The firm supplies OQ output. The QC is the average cost and the firm earns total profit equal to the area shown by ABCD. The firm maximizes its profit. Earlier to the point of equilibrium, the firm does not attain the maximum profit as each additional unit of output brings more revenue that its cost. Any level of output greater than OQ brings less marginal revenue than marginal cost.

For the equilibrium of a firm the two conditions must be fulfilled:

(a) The marginal cost must be equal to the marginal revenue. However, this condition is not sufficient, since it may be fulfilled and yet the firm may not be in equilibrium. Figure 4.4 shows that marginal cost is equal to marginal revenue at point e’, yet the firm is not in equilibrium as Oq output is greater than Oq’.

(b) The second and necessary condition for equilibrium requires that the marginal cost curve cuts the marginal revenue curve from below i.e. the marginal cost curve be rising at the point of intersection with the marginal revenue curve.

Thus, a perfectly competitive firm will adjust its output at the point where its marginal cost is equal to marginal revenue or price, and marginal cost curve cuts the marginal revenue curve from below.

The fact that a firm is in equilibrium does not imply that it necessarily earns supernormal profits. In the short-run equilibrium firms may earn supernormal profits, normal profits or may incur losses.

Whether the firm makes supernormal profits, normal profits or incurs losses depends on the level of the average cost at the short run equilibrium. If the average cost is below the average revenue, the firm earns supernormal profits. Figure 4.5 illustrates that the average cost QC is less than average revenue QB, and the firm earns profits equal to the area ABCD.

If the average cost is above the average revenue the firm makes a loss. Figure 4.6 shows that the Average cost QF is higher than QG average revenue and the firm is incurring loss equal to the shaded area EFGH. In this case the firm will continue to produce only if it is able to cover its variable costs.

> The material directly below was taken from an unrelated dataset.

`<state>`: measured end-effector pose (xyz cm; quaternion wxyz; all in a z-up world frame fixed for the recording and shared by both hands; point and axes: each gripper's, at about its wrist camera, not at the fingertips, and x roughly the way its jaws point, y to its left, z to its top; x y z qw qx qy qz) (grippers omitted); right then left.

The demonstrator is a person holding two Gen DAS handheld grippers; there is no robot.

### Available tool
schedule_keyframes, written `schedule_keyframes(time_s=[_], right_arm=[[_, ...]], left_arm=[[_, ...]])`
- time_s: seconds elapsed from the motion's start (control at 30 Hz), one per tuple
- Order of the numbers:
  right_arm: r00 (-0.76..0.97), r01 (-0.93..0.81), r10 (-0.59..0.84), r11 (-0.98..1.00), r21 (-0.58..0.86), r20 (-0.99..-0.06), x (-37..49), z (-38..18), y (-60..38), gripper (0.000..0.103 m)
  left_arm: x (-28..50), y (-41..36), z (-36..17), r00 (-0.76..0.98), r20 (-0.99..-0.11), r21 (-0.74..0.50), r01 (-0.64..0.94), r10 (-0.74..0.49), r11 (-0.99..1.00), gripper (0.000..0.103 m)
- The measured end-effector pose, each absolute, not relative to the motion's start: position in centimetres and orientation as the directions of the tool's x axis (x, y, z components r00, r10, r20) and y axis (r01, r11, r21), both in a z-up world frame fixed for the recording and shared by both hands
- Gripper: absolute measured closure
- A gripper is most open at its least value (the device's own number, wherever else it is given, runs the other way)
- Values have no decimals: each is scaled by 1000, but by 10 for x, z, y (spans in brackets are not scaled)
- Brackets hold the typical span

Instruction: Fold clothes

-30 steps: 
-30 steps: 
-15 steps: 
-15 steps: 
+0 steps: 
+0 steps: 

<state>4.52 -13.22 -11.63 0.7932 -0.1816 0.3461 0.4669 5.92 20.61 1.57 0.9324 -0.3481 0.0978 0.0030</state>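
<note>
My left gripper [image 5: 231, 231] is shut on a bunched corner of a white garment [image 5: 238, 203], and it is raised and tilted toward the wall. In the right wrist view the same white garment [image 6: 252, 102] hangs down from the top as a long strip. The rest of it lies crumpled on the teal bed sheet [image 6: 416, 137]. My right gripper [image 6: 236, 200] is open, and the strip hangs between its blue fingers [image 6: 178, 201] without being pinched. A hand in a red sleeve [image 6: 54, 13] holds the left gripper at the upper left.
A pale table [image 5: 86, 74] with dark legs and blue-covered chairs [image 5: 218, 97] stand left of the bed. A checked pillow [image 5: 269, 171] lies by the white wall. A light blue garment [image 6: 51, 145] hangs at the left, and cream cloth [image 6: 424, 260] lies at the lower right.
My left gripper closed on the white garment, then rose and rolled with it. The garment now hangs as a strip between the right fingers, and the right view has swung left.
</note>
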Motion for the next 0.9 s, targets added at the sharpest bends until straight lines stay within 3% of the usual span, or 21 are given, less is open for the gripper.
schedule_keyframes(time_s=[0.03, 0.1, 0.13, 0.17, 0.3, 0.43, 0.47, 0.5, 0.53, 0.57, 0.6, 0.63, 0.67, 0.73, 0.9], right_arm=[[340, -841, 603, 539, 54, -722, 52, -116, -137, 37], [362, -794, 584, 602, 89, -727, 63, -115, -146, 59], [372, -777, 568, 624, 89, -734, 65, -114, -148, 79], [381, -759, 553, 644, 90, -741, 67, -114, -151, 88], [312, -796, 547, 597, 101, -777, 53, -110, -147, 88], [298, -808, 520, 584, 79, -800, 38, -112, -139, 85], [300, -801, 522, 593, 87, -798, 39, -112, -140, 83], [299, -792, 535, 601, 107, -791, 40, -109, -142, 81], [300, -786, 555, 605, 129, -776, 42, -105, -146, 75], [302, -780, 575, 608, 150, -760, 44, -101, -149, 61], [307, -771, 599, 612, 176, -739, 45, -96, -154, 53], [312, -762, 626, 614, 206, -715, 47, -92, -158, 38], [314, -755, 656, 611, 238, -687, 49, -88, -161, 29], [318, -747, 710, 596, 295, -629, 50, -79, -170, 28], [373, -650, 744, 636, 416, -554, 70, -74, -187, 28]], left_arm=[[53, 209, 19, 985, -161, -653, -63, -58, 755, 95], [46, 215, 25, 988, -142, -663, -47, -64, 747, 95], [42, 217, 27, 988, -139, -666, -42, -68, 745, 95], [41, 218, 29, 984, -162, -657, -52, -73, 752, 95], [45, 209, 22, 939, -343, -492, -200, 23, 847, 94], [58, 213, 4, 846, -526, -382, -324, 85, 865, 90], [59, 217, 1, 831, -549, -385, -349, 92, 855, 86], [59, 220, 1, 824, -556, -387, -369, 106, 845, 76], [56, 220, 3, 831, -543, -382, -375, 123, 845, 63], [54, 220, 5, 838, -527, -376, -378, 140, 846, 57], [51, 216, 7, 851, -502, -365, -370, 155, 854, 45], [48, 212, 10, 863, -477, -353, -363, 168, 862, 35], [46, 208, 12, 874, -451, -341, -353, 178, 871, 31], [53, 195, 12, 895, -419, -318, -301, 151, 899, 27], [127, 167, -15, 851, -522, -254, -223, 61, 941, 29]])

Otherwise it will close down, since by discontinuing its operations the firm is better off; it minimizes its losses. The point at which the firm covers its variable costs is called ‘the closing-down point’. If the price falls below or average costs rise, the firm does not cover its variable costs and is better off if it closes down. Figure 4.7 explains shut- down point.

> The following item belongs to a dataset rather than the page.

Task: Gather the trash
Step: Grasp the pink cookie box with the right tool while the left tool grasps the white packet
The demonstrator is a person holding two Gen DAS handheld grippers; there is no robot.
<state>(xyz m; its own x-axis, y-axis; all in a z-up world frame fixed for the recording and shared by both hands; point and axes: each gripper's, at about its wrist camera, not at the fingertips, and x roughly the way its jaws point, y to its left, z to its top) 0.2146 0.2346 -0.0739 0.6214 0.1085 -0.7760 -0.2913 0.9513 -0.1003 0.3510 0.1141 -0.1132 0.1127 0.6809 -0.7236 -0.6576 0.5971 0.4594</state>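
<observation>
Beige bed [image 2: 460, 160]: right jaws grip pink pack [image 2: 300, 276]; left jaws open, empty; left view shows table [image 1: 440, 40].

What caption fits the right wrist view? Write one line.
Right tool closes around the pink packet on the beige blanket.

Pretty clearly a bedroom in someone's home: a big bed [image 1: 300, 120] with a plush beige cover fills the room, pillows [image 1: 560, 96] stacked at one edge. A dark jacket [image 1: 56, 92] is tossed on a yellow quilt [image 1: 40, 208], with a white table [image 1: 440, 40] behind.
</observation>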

Equilibrium of the Industry:

An industry is in equilibrium at that price at which the quantity demand is equal to the quantity supplied.

Figure 4.8 explains that DD is the industry demand and SS the industry supply. The point E at which industry demand and industry supply equalizes, the price OP is determined. OQ is the quantity demanded and quantity supplied. This, however, is a short run equilibrium where at the market-determined price some firms may be making supernormal profits, normal profits or making losses. In the long run the firms may not continue incurring losses. Loss making firms that cannot adjust their plant will close down.

Firms that are making supernormal profits will expand their capacity. Simultaneously new firms will be attracted into the industry. Free movement of firms in and outside the industry and readjustment of the existing firms in the industry will establish a long run equilibrium in which firms will just be earning normal profits and there will be no tendency of entry or exit from the industry.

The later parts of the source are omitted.